Apply findings from a review of the ClickHouse community-wisdom
performance docs against the actual write/read patterns:

- Drop monthly partitioning on both tables (PARTITION BY tuple()).
Backfill writes ~10k posts spanning years per user in batches of 25;
monthly partitioning would fan each batch across many partitions and
trigger the "too many parts" failure mode at our small total volume
(~50 GB lifetime), with no benefit since no query filters by date
alone.
- LowCardinality(String) on post_author_did in both tables.
- Minmax skip index on post_snapshots.post_created_at to support the
optional ?after= filter without putting microsecond timestamps in the
sort key.
- Switch post_snapshots engine to the two-argument form
ReplacingMergeTree(snapshot_taken_at, is_deleted) for native deletion
semantics.
- Top-25 query now uses FROM post_snapshots FINAL. Without it, multiple
snapshot versions of the same post_uri (between merges) split into
separate GROUP BY buckets and return the same post twice. FINAL is
cheap here because the query always filters on the leading order-key
column.
- engagement_events still does NOT use FINAL — countIf over briefly-
duplicated rows is within the accepted error budget.

No T64 codec on the count columns.
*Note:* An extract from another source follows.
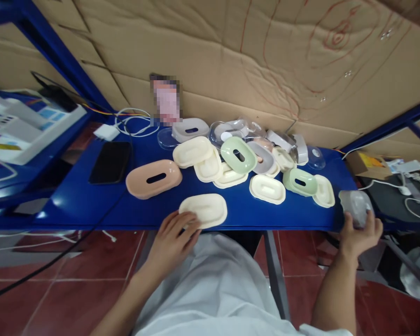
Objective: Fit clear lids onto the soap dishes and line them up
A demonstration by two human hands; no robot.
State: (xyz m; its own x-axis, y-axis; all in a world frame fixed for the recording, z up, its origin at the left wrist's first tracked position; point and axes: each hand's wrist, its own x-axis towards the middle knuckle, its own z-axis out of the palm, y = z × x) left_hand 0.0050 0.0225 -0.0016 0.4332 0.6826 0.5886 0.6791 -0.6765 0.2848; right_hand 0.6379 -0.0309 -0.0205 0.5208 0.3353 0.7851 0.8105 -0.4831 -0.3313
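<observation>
My left hand (177, 233) grips the near left end of a cream oval tray (210, 209) at the front edge of the blue table (154, 212). My right hand (362, 235) is out at the far right, its thumb and fingers round a clear plastic cover (356, 205) that looks greyish. Left of centre lies a peach oval case (140, 182) with a slot in its top. Behind the held tray are several more cream trays (192, 151), a green slotted case (233, 151) on top of them, and another green case (301, 183).
A grey slotted case (189, 128) and several clear covers (219, 133) lie at the back against the cardboard wall (210, 60). On the left are a black phone (110, 162), a white charger (107, 132) with its cable, and a blurred-out phone-like object (167, 100). An open cardboard box (366, 165) stands right.
</observation>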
T64 expects sparse data or small
ranges within a block; like counts on Bluesky mix small and large
values in any granule, which is the wrong distribution. Default LZ4 is
fine and we can revisit with a real benchmark if compression becomes a
problem.

Also rejected: putting is_deleted in the post_snapshots ORDER BY. Doing
so would give tombstones a different key tuple from the originals they
replace, breaking the ReplacingMergeTree collapse mechanism entirely.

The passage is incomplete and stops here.